**Task**
Below is some data. Retype exactly the lines starting at the one with "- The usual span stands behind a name" and ending at the one with "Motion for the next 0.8".

**Supplied data**
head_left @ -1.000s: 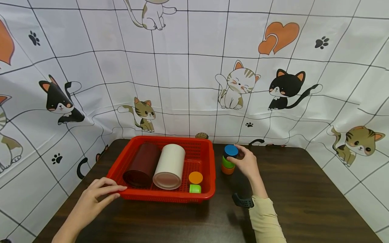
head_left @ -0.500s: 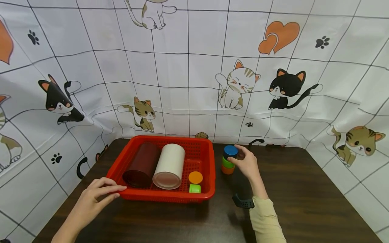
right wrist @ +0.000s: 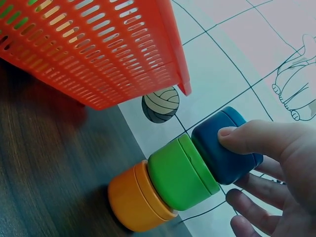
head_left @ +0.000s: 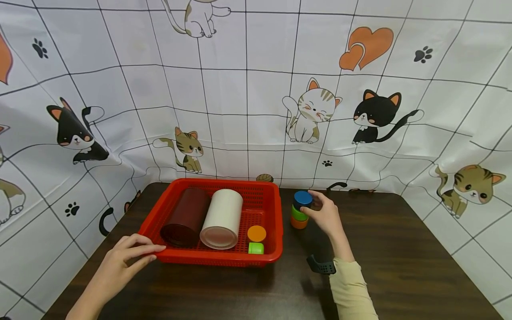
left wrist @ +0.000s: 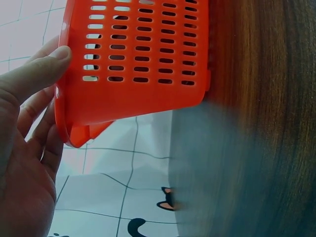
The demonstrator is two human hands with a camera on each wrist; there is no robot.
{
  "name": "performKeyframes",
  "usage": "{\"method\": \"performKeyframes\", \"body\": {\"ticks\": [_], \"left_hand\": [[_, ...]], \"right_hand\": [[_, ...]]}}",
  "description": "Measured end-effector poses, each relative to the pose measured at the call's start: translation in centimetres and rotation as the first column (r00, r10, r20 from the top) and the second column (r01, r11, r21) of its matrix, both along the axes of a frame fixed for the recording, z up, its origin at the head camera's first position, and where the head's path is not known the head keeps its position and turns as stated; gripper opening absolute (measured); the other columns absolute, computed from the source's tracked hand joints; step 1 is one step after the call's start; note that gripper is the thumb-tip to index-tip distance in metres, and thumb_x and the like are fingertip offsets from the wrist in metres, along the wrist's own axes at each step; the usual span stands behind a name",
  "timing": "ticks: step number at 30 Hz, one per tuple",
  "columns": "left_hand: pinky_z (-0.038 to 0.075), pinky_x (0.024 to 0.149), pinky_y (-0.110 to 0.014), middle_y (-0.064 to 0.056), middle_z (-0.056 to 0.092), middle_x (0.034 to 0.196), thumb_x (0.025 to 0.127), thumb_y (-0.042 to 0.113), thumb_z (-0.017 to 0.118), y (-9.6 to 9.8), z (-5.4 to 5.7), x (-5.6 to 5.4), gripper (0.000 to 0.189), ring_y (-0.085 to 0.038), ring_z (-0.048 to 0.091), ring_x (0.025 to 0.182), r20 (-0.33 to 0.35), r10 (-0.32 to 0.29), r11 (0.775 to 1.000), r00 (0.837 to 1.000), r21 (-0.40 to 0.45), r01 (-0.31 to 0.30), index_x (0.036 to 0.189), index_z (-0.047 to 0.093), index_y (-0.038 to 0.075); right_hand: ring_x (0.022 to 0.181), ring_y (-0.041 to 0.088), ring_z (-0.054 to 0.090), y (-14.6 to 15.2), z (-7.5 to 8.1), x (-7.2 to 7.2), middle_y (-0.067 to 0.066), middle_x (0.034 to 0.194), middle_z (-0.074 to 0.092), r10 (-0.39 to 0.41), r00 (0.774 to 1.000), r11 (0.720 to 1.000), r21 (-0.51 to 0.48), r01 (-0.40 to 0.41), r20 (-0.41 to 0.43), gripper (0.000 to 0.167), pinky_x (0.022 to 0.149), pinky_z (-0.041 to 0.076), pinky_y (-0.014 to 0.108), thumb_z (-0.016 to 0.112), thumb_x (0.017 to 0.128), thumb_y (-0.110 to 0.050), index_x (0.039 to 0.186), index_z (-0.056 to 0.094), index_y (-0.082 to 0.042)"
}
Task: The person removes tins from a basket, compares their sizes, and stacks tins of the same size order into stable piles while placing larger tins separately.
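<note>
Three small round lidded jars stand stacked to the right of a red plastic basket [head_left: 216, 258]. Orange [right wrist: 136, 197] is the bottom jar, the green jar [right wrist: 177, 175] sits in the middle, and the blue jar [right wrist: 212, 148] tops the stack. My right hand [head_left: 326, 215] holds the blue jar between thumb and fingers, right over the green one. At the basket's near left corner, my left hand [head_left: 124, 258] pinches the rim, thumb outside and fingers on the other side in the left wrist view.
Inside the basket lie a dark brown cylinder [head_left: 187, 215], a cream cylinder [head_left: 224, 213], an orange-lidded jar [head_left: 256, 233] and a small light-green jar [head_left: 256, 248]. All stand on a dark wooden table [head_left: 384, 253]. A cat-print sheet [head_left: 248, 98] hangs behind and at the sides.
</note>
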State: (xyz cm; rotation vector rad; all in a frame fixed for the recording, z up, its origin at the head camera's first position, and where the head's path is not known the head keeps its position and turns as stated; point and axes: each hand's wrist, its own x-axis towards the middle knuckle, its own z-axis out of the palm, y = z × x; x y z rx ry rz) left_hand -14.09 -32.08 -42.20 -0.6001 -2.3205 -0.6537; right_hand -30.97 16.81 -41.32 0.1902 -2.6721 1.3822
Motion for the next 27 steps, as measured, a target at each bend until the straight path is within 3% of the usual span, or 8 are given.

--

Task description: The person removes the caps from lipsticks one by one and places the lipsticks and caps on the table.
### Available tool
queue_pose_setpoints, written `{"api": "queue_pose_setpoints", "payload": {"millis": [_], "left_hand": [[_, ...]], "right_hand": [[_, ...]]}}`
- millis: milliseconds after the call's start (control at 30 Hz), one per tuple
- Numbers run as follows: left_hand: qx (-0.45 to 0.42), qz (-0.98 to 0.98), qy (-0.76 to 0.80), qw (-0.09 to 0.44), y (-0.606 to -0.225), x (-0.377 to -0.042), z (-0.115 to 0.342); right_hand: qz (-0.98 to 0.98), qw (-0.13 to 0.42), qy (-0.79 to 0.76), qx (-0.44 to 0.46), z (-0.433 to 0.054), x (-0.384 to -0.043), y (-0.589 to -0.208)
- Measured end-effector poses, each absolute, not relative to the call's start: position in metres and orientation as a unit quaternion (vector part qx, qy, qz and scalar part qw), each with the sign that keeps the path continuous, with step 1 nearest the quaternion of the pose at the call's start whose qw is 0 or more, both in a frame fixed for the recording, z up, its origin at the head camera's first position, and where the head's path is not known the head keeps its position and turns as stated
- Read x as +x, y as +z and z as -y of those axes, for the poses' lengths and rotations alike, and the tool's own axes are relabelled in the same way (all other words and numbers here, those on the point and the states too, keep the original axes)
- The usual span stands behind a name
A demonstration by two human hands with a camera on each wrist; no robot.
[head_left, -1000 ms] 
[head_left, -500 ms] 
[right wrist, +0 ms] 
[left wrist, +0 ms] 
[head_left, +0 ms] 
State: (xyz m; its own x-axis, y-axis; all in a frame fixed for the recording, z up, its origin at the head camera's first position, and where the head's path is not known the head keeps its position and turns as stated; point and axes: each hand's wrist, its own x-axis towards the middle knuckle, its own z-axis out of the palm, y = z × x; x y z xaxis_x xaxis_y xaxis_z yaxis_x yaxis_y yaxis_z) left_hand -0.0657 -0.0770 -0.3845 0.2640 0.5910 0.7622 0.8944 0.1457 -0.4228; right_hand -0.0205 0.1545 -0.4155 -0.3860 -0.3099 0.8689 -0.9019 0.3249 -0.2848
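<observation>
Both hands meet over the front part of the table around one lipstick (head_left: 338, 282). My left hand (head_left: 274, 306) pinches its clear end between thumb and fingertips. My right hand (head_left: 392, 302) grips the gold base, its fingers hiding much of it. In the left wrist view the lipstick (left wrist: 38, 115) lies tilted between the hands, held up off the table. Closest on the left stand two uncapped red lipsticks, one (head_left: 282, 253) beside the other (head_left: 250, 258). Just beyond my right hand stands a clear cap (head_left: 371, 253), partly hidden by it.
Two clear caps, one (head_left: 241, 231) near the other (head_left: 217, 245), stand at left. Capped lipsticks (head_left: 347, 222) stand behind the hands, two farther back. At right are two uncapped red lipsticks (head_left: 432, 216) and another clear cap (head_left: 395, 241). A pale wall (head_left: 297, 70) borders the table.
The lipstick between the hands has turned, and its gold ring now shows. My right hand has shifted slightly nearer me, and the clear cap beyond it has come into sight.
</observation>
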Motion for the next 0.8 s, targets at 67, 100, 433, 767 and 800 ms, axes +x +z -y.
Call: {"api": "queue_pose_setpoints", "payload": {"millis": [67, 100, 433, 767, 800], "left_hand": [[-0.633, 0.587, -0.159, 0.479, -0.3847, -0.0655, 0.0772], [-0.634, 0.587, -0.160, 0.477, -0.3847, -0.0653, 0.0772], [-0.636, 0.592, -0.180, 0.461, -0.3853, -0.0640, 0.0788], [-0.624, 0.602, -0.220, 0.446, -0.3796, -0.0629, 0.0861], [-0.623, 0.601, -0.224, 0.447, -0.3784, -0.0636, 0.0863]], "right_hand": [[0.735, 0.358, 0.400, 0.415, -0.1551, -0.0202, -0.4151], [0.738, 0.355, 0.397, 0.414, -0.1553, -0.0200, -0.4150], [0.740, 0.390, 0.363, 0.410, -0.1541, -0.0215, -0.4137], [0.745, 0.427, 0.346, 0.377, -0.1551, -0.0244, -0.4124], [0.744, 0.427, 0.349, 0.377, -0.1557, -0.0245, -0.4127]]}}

**Answer space**
- The usual span stands behind a name
A demonstration by two human hands with a camera on each wrist; no robot.
[head_left, -1000 ms] 
[head_left, -500 ms] 
[right wrist, +0 ms] 
[left wrist, +0 ms] 
[head_left, +0 ms] 
State: (xyz m; its own x-axis, y-axis; all in a frame fixed for the recording, z up, its origin at the head camera's first position, and where the head's path is not known the head keeps its position and turns as stated; point and axes: each hand's wrist, its own x-axis towards the middle knuckle, its own z-axis out of the palm, y = z × x; x y z xaxis_x xaxis_y xaxis_z yaxis_x yaxis_y yaxis_z) left_hand -0.0657 -0.0770 -0.3845 0.2640 0.5910 0.7622 0.8944 0.1457 -0.4228; right_hand -0.0205 0.1545 -0.4155 -0.3860 -0.3099 0.8689 -0.9019 0.3249 -0.2848
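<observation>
Both hands meet over the front part of the table around one lipstick (head_left: 338, 282). My left hand (head_left: 274, 306) pinches its clear end between thumb and fingertips. My right hand (head_left: 392, 302) grips the gold base, its fingers hiding much of it. In the left wrist view the lipstick (left wrist: 38, 115) lies tilted between the hands, held up off the table. Closest on the left stand two uncapped red lipsticks, one (head_left: 282, 253) beside the other (head_left: 250, 258). Just beyond my right hand stands a clear cap (head_left: 371, 253), partly hidden by it.
Two clear caps, one (head_left: 241, 231) near the other (head_left: 217, 245), stand at left. Capped lipsticks (head_left: 347, 222) stand behind the hands, two farther back. At right are two uncapped red lipsticks (head_left: 432, 216) and another clear cap (head_left: 395, 241). A pale wall (head_left: 297, 70) borders the table.
The lipstick between the hands has turned, and its gold ring now shows. My right hand has shifted slightly nearer me, and the clear cap beyond it has come into sight.
</observation>
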Motion for the next 0.8 s, targets at 67, 100, 433, 767 and 800 ms, axes +x +z -y.

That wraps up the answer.